» **Work to be completed**: In the listing below, find the line with "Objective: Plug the", then repeat exactly every line from the top through that one.

━━━━━ Raw data ━━━━━

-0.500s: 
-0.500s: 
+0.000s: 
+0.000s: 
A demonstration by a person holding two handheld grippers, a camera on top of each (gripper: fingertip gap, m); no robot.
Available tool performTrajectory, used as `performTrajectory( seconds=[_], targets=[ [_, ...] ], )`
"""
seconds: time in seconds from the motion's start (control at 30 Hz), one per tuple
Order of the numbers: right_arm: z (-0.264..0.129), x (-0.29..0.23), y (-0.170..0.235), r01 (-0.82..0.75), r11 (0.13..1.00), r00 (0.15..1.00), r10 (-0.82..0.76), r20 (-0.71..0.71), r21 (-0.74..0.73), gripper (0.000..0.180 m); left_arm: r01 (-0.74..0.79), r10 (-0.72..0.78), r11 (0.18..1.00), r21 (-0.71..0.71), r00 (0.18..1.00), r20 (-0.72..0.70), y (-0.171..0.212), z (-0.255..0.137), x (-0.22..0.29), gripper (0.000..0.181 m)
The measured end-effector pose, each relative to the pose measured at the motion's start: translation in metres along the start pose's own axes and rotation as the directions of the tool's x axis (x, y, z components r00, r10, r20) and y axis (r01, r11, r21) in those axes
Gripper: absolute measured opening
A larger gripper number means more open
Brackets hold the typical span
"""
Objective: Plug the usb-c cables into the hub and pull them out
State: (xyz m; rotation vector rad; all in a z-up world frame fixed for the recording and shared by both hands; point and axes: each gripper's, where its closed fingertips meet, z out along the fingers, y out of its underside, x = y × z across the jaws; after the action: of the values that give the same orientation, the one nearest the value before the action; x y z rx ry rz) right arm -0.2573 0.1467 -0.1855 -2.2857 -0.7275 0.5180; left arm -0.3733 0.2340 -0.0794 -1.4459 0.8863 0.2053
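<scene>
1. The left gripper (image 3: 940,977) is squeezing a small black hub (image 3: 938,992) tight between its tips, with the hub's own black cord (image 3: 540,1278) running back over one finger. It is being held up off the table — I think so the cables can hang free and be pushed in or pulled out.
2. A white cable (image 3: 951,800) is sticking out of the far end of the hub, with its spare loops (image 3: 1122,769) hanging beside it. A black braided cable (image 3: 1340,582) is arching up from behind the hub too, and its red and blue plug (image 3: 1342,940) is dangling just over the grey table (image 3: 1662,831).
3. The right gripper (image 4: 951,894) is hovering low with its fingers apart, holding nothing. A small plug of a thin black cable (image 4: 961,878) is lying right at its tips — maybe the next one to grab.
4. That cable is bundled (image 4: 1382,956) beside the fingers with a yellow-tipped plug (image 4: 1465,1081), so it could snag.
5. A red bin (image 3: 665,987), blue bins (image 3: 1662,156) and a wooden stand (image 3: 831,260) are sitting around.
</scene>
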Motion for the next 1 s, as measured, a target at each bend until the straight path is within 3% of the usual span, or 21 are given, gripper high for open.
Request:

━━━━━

» **Solved problem**:
-0.500s: 
-0.500s: 
+0.000s: 
+0.000s: 
A demonstration by a person holding two handheld grippers, a camera on top of each (gripper: fingertip gap, m); no robot.
Available tool performTrajectory, used as `performTrajectory( seconds=[_], targets=[ [_, ...] ], )`
"""
seconds: time in seconds from the motion's start (control at 30 Hz), one per tuple
Order of the numbers: right_arm: z (-0.264..0.129), x (-0.29..0.23), y (-0.170..0.235), r01 (-0.82..0.75), r11 (0.13..1.00), r00 (0.15..1.00), r10 (-0.82..0.76), r20 (-0.71..0.71), r21 (-0.74..0.73), gripper (0.000..0.180 m); left_arm: r01 (-0.74..0.79), r10 (-0.72..0.78), r11 (0.18..1.00), r21 (-0.71..0.71), r00 (0.18..1.00), r20 (-0.72..0.70), y (-0.171..0.212), z (-0.255..0.137), x (-0.22..0.29), gripper (0.000..0.181 m)
The measured end-effector pose, each relative to the pose measured at the motion's start: translation in metres along the start pose's own axes and rotation as the directions of the tool's x axis (x, y, z components r00, r10, r20) and y axis (r01, r11, r21) in those axes
Gripper: absolute measured opening
A larger gripper number means more open
Brackets hold the typical span
"""
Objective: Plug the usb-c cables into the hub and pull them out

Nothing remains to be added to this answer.